A good explanation of pseudo rng LCG can be found here
Check the quality of RNG
Output should be independent and uniformly distributed over (0,1), select parameters to improve quality, can pass statistical test (e.g Chi-square), can pass software suites tests, (e.g battery pf tests)
- However, passing statitical tests do not prove the RNG is valid, it only gives confidence of validity.
- Generators such as the Mersenne Twister can produce very long periods, but require more memory
- Many streams needed for some applications, e.g., when using parallel processing
07. Random Variates
Random Variate:
an algorithmically generated realization of a random variable with pdf p().
Generation Method:
- Inverse distribution method applies in general for any distribution where a closed form equation for the CDF can be determined.
- discrete random variates:
- E.g.
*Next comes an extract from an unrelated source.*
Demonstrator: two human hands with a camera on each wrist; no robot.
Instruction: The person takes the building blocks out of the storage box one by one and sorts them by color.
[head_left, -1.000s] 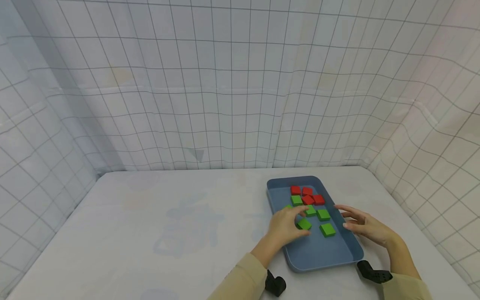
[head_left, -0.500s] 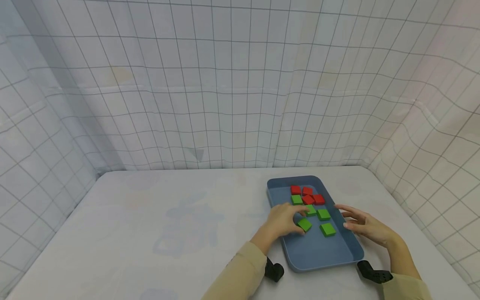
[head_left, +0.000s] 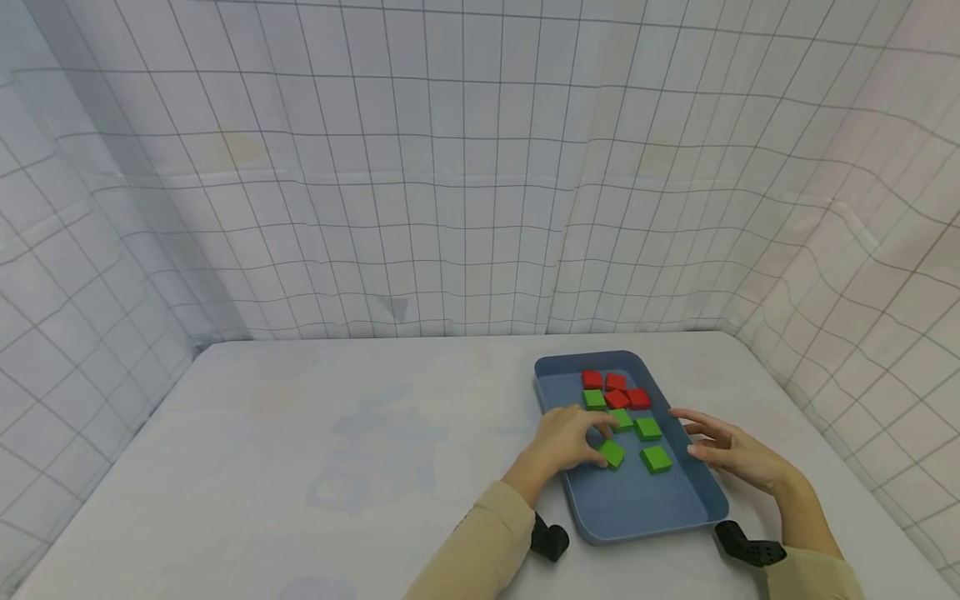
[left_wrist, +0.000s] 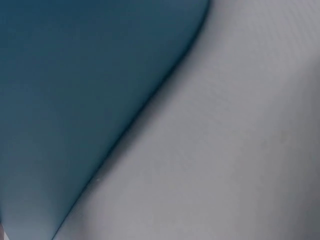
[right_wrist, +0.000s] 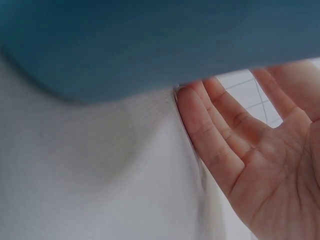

Equilikely(a,b), Bernoulli(p), Geometric(p) …
- Continuous random variates:
- Concepts for discrete random variate carry over to continuous
- Generation process:
- u = random(u)
- return \(F^{-1}(u)\), \(F^{-1}\) is the inverse distribution function.
- discrete random variates:
- In many cases the inverse cdf is not known, Rejection-Acceptance Method may be used if probability density function is known.
- Generate two samples, u1 and u2from the uniform distribution on [0,1].
- Compute x’ = a + u1 (b – a)
- Compute y’ = c u2
- If y’ ≤ f(x’) then accept x’ as a valid sample, otherwise repeat the process with the generation of two new samples
- How many rejected trials: Dependent on the relative portion of the abc rectangle filled in by the density function.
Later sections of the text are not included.